Dessert Truck(6 Clinton Street), one of the first establishments to ignite the food truck craze, ceased its rolling late last year. A few weeks back, it opened DessertTruck Works in a narrow storefront on the Lower East Side, a few blocks from the Hotel on Rivington. The new menu features the same upscale snacks that made them famous — warm chocolate bread pudding with bacon custard sauce, vanilla creme brulee — along with Counter Culture coffee and some new, coffee-sized treats like mini chocolate-prailine cakes.

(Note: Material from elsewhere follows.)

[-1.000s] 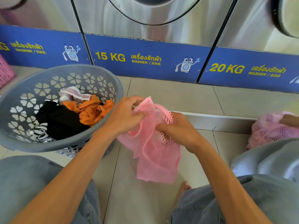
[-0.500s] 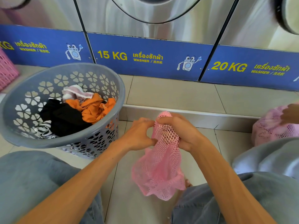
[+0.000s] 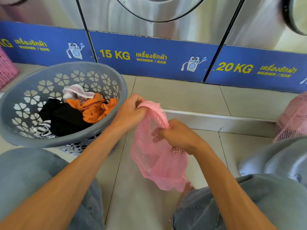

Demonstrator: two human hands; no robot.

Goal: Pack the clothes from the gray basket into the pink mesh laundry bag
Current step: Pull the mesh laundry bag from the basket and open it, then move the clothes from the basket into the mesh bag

Now Van Leeuwen Artisan Ice Cream(632 Manhattan Avenue, Brooklyn), the roving band of ice cream purveyors that put Mister Softee to shame with ingredients like imported Ceylon cinnamon and local red currant, have settled down with a flagship store of their own in Greenpoint, Brooklyn. In addition to the cold stuff, they’ve added Intelligentsia Coffee and fresh baked goods like blood orange olive oil cake. Unlike DessertTruck, Van Leeuween’s trucks are still operational, so you can track them down via their Twitter feed, or visit the new store, a quick subway ride from East Village hotels like the Cooper Square Hotel.

– Brendan Spiegel of Endless Simmer

[Flickr/Global Voyager]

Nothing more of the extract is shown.